Next morning at breakfast, he still didn't have nothing to say. Only, when he took his lunch bucket and started for work, he stopped to say, "Remember what you promised me, girl."

"Yes, sir," I said. "I won't forget."

I was just a little bit afraid, when I saw the fellows waiting at the artesian well, about what I had to tell them. My stomach grabbed at itself as I stood thinking: What if they all just laugh out loud and walk off? What then?

But it wouldn't do to go home tonight and tell Papa I had been afraid to ask for a dollar bill instead of a two-bit piece. So I said, keeping my voice as steady as I could, "Fellows, before we get started, I've got to tell you something. From now on, it's going to cost you a dollar apiece."

The lean, mean fellow that always worked me so hard on account of his roughness said, "That's a pretty good raise, ain't it?"

I felt suddenly, I don't know exactly why, just all-fired sure of myself. So I switched my ass as him and said, "If It ain't worth it, then good-bye and farewell." I walked to the camper and climbed in.

I didn't have long to wait. I hadn't taken the time to let them know who was privileged to come first. It was the lean and mean fellow that showed himself in the doorway, a dollar bill in his hand. To tell the truth, though I'm not dead sure about it because I hadn't been able to look them straight in the face whilst I was letting them know about the higher tariff, I don't think a single one quit on me. That's how easy it was.

But I've got to tell you, even with the dollar bills coming in, life wasn't nearly as sweet as it had been. Papa was the reason.

Every day when he came home from work, the first thing he had to know was how much money I had fetched home from the artesian well. Taking the bills in hand, he'd count them one by one, licking his thumb and forefinger between each number. Then he'd wad them up like so much scrap paper, shove them into his pocket, and tell me to fix supper, he was so starved he could eat a broiled bobcat.

Yes, sir. Right then and there, I learned something else about menfolk. They ain't a one of 'em, I don't believe, won't take money offen a woman, given the chance. Oh, he was doing good by me, according to his lights; every day he'd let me keep a dollar for my very own. Now, wasn't that nice of him?

So there I was, working harder than ever, and earning my rightful due, too. But no matter how hard I worked, however much I pleased my fellows, I couldn't make myself no more than a dollar a day. I might as well have been picking cotton.

It was not only that Papa was taking and using my money. Every night he'd tackle his liquor jug, and then he'd tackle me. It seemed like, once the damn had let go, he couldn't get enough of his pretty pocket-piece, as he so often called me when feeling loving and tender about his little girl. And Lord, did he ever think of paying his dues? You bet your life he didn't.

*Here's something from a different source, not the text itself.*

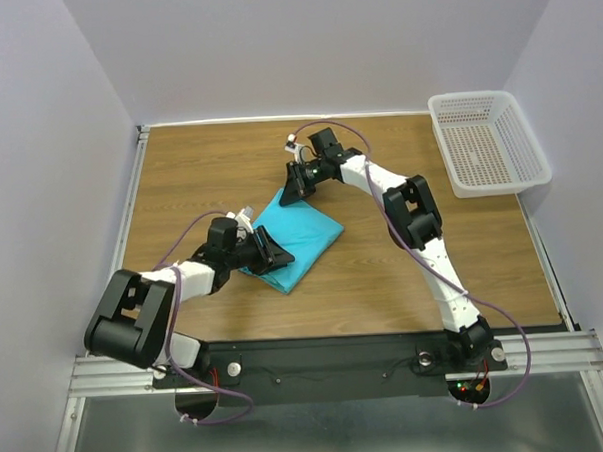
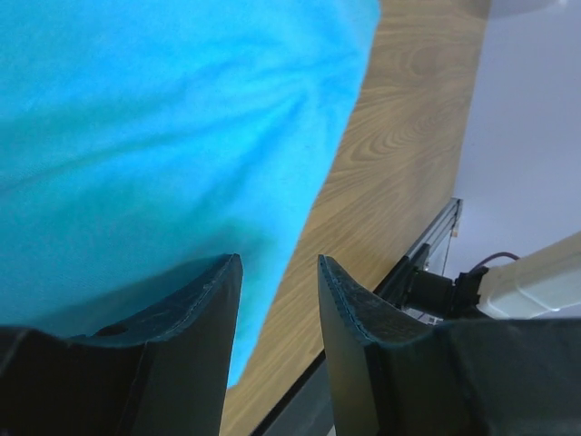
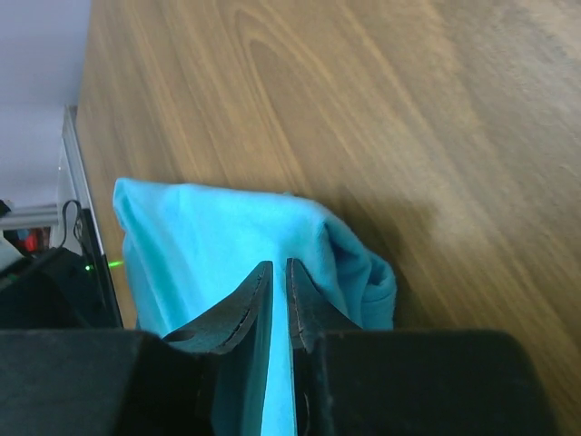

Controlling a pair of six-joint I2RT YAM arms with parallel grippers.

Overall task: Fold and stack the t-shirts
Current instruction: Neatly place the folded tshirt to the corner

I put up with it for the longest time because I didn't know what to do about it. But then he got to talking about quitting his job in the pulpwood, which just put my teeth on edge. When he did quit, he spent his days laying around the house in clean overalls picking his teeth and waiting for me to bring home to his greedy pocket my daily earnings.

I put up with it a lot longer than he had any right to expect. After all, he was my papa. But the day he started to get suspicious that I was holding out on him, it put the icing on the cake. He'd take the money and count it; then he'd look at me out of the corner of his eyes to say, "Is that all?"

"Yes, sir," I'd say. "Every last dollar."

"Girl, don't lie to me."

"I ain't lying, Papa," I'd say. But all the time I knew he was finding it hard to believe me. When I wasn't telling him nothing but the God's truth.

He couldn't get it out of his mind that I was keeping a few dollars on the sly. But finally he got it worked out how to handle the problem, so he said one day, "I don't see why you have to go traipsing off down there to the artesian well every day, when you could carry on your business right here at home in the finest style." He waited a minute to see if I'd remark to that. I didn't, so he went on. "I'll tell you what. You just let them fellows know that they can come on up here to the house from now on. I'll even lay in some beer and stuff to enjoy whilst they're waiting their turn."

I just looked at him, this man that had got me into the world. I knew full well what it was he had in mind. He meant to collect them dollar bills into his own hand. I'd never even get to touch one.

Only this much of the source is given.